Leave the images aside and copy out the whole listing, exact to the word.

RECORDED DATA START

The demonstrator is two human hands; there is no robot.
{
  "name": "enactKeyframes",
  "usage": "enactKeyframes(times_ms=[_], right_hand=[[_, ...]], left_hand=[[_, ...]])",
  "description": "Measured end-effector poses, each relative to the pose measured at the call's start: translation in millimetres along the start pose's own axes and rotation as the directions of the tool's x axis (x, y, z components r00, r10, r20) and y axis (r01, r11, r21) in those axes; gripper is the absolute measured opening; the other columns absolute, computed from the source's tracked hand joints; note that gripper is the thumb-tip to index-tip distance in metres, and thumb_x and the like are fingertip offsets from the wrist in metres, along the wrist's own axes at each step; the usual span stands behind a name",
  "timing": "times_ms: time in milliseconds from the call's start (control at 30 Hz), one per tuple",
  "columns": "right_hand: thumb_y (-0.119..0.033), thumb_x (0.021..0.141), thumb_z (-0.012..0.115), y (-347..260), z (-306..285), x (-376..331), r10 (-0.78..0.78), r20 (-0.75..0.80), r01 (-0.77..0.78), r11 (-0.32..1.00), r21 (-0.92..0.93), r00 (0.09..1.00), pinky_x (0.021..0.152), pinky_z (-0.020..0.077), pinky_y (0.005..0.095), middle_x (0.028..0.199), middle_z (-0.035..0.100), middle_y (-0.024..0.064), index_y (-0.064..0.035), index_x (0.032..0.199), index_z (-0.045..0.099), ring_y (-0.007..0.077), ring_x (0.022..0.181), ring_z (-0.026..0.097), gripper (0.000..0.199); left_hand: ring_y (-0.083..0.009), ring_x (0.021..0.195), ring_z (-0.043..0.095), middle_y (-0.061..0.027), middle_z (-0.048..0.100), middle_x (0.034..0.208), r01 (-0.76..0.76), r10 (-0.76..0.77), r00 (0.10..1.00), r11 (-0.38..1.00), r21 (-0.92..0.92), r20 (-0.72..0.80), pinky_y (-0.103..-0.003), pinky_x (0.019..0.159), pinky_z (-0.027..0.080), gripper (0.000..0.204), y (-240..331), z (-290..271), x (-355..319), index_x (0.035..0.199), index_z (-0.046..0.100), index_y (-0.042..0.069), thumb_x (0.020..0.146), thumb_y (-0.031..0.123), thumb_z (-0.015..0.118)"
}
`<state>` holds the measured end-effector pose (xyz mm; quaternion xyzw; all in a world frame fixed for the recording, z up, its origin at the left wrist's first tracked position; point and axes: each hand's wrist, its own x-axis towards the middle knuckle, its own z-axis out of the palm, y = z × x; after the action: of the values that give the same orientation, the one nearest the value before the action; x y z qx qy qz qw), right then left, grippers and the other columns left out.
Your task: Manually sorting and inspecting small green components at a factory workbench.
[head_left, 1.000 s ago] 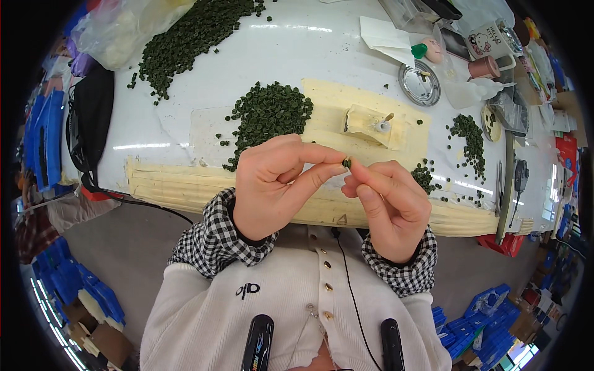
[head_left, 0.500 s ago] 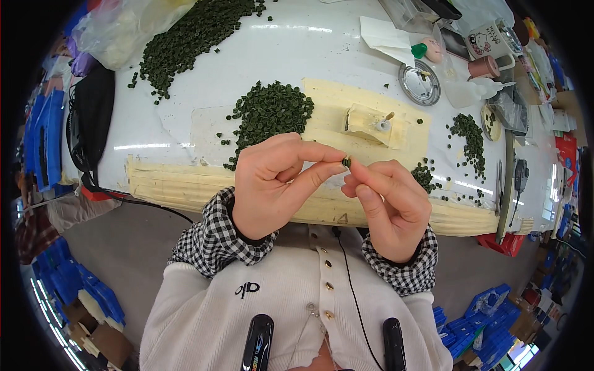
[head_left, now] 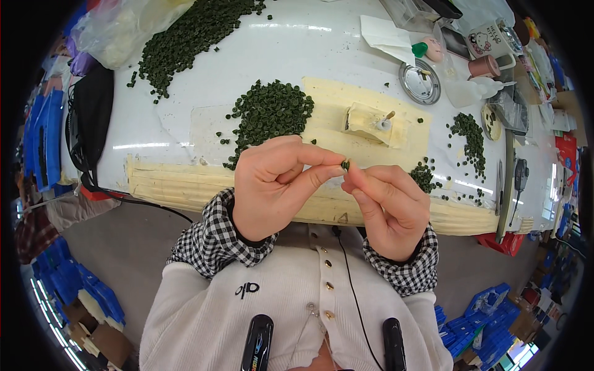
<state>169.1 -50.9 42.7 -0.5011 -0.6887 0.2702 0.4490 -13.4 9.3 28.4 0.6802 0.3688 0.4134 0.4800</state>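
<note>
My left hand [head_left: 272,182] pinches a small dark green round piece [head_left: 345,166] between thumb and forefinger, above the table's near edge. Close against it from the right comes my right hand [head_left: 393,207], its thumb and fingers pressed together; anything between them is too small to make out. Just beyond my left hand lies a heap of similar green pieces [head_left: 272,112]. Behind the hands, a small tape-covered block [head_left: 366,125] with a white nozzle-like tip [head_left: 384,125] is fixed on a yellow taped patch [head_left: 328,102].
A larger green pile [head_left: 185,43] spreads at the far left beside a clear plastic bag [head_left: 120,34]. More pieces [head_left: 468,143] lie scattered to the right. A round metal lid [head_left: 419,83], a white squeeze bottle [head_left: 467,91], a thread spool [head_left: 484,67] and tweezers [head_left: 499,185] are on the right.
The held piece and my fingertips have dipped slightly. My right fingertips have shifted a little lower beside the piece. A loose green piece now shows above my left forefinger.
</note>
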Motion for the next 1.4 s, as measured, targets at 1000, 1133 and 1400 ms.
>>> enactKeyframes(times_ms=[1000, 1133, 1400], right_hand=[[0.007, 0.085, 0.062, 7.6, 5.6, -7.2, 0.034, -0.096, -0.022, 0.993, 0.115, 0.995, 0.065, 0.0503, 0.0238, 0.092, 0.064, 0.0111, 0.0005, 0.117, 0.065, 0.0167, 0.077, 0.064, 0.032], [0.007, 0.086, 0.062, 7.1, 5.7, -8.3, 0.050, -0.091, -0.039, 0.992, 0.123, 0.995, 0.065, 0.0500, 0.0234, 0.092, 0.064, 0.0110, 0.0004, 0.117, 0.065, 0.0162, 0.077, 0.063, 0.032], [0.006, 0.086, 0.061, 6.7, 5.3, -8.9, 0.067, -0.089, -0.055, 0.990, 0.130, 0.994, 0.065, 0.0502, 0.0233, 0.092, 0.064, 0.0106, 0.0004, 0.118, 0.065, 0.0158, 0.077, 0.064, 0.032]], left_hand=[[-0.0065, 0.052, 0.032, 0.0050, 0.034, 0.056, -0.119, 0.122, 0.992, 0.985, 0.125, -0.018, -0.023, 0.049, 0.026, 0.026, 3.2, 8.8, -0.5, 0.102, 0.071, 0.003, 0.077, -0.004, 0.072], [-0.0062, 0.052, 0.032, 0.0047, 0.034, 0.055, -0.099, 0.101, 0.995, 0.988, 0.118, -0.009, -0.023, 0.049, 0.027, 0.024, 3.3, 6.9, 0.4, 0.100, 0.071, 0.002, 0.076, -0.004, 0.072], [-0.0059, 0.051, 0.032, 0.0047, 0.034, 0.055, -0.091, 0.092, 0.996, 0.989, 0.120, -0.004, -0.023, 0.049, 0.027, 0.022, 2.3, 6.9, 0.4, 0.097, 0.071, 0.002, 0.076, -0.004, 0.073]])
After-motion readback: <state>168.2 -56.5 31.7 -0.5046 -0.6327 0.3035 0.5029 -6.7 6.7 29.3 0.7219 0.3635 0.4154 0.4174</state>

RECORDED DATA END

■ EXERCISE OUTPUT ■
The demonstrator is two human hands; there is no robot.
{
  "name": "enactKeyframes",
  "usage": "enactKeyframes(times_ms=[_], right_hand=[[_, ...]], left_hand=[[_, ...]])",
  "description": "Measured end-effector poses, each relative to the pose measured at the call's start: translation in millimetres along the start pose's own axes and rotation as the directions of the tool's x axis (x, y, z components r00, r10, r20) and y axis (r01, r11, r21) in those axes; gripper is the absolute measured opening; the other columns absolute, computed from the source's tracked hand joints; note that gripper is the thumb-tip to index-tip distance in metres, and thumb_x and the like are fingertip offsets from the wrist in metres, along the wrist's own axes at each step; the usual span stands behind a name",
  "timing": "times_ms: time in milliseconds from the call's start (control at 30 Hz), one per tuple",
  "columns": "right_hand: thumb_y (-0.119..0.033), thumb_x (0.021..0.141), thumb_z (-0.012..0.115), y (-347..260), z (-306..285), x (-376..331), r10 (-0.78..0.78), r20 (-0.75..0.80), r01 (-0.77..0.78), r11 (-0.32..1.00), r21 (-0.92..0.93), r00 (0.09..1.00), pinky_x (0.021..0.152), pinky_z (-0.020..0.077), pinky_y (0.005..0.095), middle_x (0.028..0.199), middle_z (-0.035..0.100), middle_y (-0.024..0.064), index_y (-0.064..0.035), index_x (0.032..0.199), index_z (-0.045..0.099), ring_y (-0.007..0.077), ring_x (0.022..0.181), ring_z (-0.026..0.097), gripper (0.000..0.199); left_hand: ring_y (-0.083..0.009), ring_x (0.021..0.195), ring_z (-0.043..0.095), middle_y (-0.061..0.027), middle_z (-0.048..0.100), middle_x (0.034..0.208), r01 (-0.76..0.76), r10 (-0.76..0.77), r00 (0.10..1.00), r11 (-0.38..1.00), r21 (-0.92..0.92), r20 (-0.72..0.80), pinky_y (-0.103..-0.003), pinky_x (0.019..0.159), pinky_z (-0.027..0.080), gripper (0.000..0.204), y (-240..331), z (-290..271), x (-355..319), index_x (0.035..0.199), index_z (-0.046..0.100), index_y (-0.042..0.069), thumb_x (0.020..0.146), thumb_y (-0.031..0.123), thumb_z (-0.015..0.118)"
}
`<state>` holds the measured end-effector pose (xyz mm; quaternion xyzw; all in a world frame fixed for the recording, z up, its origin at the left wrist's first tracked position; point and axes: each hand's wrist, its own x-axis towards the middle knuckle, its own z-axis out of the palm, y = z × x; after the action: of the values that give the same orientation, the one nearest the value before the action; x y z qx qy qz qw), right then left, grippers and the other columns left out.
Your task: Manually sorting and inspecting small green components at a factory workbench.
[head_left, 1.000 s ago] 
[head_left, 0.500 s ago] 
[head_left, now] 
<state>169.1 -50.9 42.7 -0.5011 -0.6887 0.2702 0.4490 -13.4 9.3 28.4 0.6802 0.3688 0.4134 0.4800</state>
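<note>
My left hand [head_left: 272,182] pinches a small dark green round piece [head_left: 345,166] between thumb and forefinger, above the table's near edge. Close against it from the right comes my right hand [head_left: 393,207], its thumb and fingers pressed together; anything between them is too small to make out. Just beyond my left hand lies a heap of similar green pieces [head_left: 272,112]. Behind the hands, a small tape-covered block [head_left: 366,125] with a white nozzle-like tip [head_left: 384,125] is fixed on a yellow taped patch [head_left: 328,102].
A larger green pile [head_left: 185,43] spreads at the far left beside a clear plastic bag [head_left: 120,34]. More pieces [head_left: 468,143] lie scattered to the right. A round metal lid [head_left: 419,83], a white squeeze bottle [head_left: 467,91], a thread spool [head_left: 484,67] and tweezers [head_left: 499,185] are on the right.
The held piece and my fingertips have dipped slightly. My right fingertips have shifted a little lower beside the piece. A loose green piece now shows above my left forefinger.
</note>
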Motion for the next 1.4 s, as measured, targets at 1000, 1133 and 1400 ms.
>>> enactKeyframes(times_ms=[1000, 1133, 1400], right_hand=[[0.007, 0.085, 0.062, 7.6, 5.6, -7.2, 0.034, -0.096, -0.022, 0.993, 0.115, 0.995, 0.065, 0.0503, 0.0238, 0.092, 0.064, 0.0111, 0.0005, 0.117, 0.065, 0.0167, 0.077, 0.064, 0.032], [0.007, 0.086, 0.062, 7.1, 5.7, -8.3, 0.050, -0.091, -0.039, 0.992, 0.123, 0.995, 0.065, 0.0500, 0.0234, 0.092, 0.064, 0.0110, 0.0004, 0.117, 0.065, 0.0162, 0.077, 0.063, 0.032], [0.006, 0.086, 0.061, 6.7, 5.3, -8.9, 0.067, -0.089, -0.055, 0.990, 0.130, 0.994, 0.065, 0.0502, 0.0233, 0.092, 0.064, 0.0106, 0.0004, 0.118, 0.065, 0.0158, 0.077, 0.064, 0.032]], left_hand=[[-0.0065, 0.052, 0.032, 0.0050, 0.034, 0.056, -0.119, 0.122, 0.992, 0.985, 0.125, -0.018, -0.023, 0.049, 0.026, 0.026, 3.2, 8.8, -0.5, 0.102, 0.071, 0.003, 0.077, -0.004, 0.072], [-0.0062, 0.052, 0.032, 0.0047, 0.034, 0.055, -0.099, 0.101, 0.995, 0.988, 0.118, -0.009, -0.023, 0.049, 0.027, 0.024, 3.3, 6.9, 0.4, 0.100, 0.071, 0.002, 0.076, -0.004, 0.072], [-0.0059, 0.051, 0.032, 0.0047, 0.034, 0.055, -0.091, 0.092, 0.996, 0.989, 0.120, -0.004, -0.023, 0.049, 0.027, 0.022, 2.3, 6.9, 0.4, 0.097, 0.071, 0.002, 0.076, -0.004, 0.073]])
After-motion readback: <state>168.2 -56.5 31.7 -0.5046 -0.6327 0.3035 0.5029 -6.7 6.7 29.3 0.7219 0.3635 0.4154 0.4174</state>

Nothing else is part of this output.